27/05/2016

The Man Who Sold The World

David Bowie and the 1970s
Peter Doggett
2011

Well written, full of facts and insights ... and just a teensy bit dull

This book ticks so many boxes for me. David Bowie was the first "serious" artist I discovered as a teenager; I have known and loved all (well, most) of his seventies albums for as long as I have really loved music. Plus Revolution In The Head, to which this is explicitly a sequel/homage (apparently the late Ian MacDonald was intending to give the same treatment to Bowie as he had The Beatles), is one of my favourite books about music. If that wasn't enough, Peter Doggett wrote the fascinating You Never Give Me Your Money. And given its structure - essentially, short essays about every song - it should be perfect for dipping into whenever there is a spare moment.

Despite all those good things, I struggled with it, and I'm not entirely sure why.

The structure doesn't help actually; there's no easy flow through the book since it's always stopping and starting - I found the same with Revolution In The Head, if I'm honest. I also realised that there are larger parts of Bowie's seventies output that I am unfamiliar with than I thought (particularly Pin Ups, 'Heroes' and Lodger), so the discussions of those songs didn't engage me much.

However, where TMWSTW differs the most from the Beatles' book is that while MacDonald gives lots of interesting facts about the music (personnel, instrumentation, keys etc), Doggett concentrates on interpreting the words. I've said before that I don't listen to lyrics much. It's pop music, not pop poetry. I understand that it's much easier to write about what is said than what is not said; as the famous quote goes, "Writing about music is like dancing about architecture".

Nevertheless, it's incumbent on any music journalist to make the attempt, and while Doggett does so sometimes, it's not a particularly good or informed analysis. He admits in his introduction that he can't claim the same level of musical knowledge as MacDonald (a "trained musicologist", apparently) and so paid more attention to other aspects - to the detriment of the book, in my opinion.
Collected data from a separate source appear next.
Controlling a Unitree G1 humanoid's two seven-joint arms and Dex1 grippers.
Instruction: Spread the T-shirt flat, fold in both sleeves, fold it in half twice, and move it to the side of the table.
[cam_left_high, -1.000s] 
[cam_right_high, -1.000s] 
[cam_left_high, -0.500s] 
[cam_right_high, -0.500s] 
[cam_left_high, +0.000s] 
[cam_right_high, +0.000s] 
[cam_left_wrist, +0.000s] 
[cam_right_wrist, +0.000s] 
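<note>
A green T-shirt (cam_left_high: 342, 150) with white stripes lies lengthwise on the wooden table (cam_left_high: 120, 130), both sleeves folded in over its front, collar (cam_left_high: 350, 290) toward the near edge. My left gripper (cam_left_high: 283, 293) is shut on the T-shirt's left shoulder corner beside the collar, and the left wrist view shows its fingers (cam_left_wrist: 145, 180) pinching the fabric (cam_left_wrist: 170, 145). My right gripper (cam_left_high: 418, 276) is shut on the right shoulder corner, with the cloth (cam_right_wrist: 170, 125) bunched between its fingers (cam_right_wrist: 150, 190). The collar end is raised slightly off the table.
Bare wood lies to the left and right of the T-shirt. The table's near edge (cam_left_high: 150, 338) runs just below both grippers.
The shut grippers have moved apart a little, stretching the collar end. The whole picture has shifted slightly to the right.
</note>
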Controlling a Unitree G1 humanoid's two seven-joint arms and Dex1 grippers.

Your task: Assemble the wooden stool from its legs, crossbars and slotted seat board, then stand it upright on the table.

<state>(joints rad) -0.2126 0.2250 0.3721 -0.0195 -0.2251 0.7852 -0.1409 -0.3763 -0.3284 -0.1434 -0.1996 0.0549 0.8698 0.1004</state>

I learned many things about David Bowie I didn't already know and it served me as a reasonable substitute for a biography (I find them pretty dull usually). It also gave me some interesting things to think about next time I listen to the albums. What it failed to do - and this is the fundamental test for any writing about music - is make me want to rush back and hear them again with new ears. And so on those grounds it must be judged as less than a success.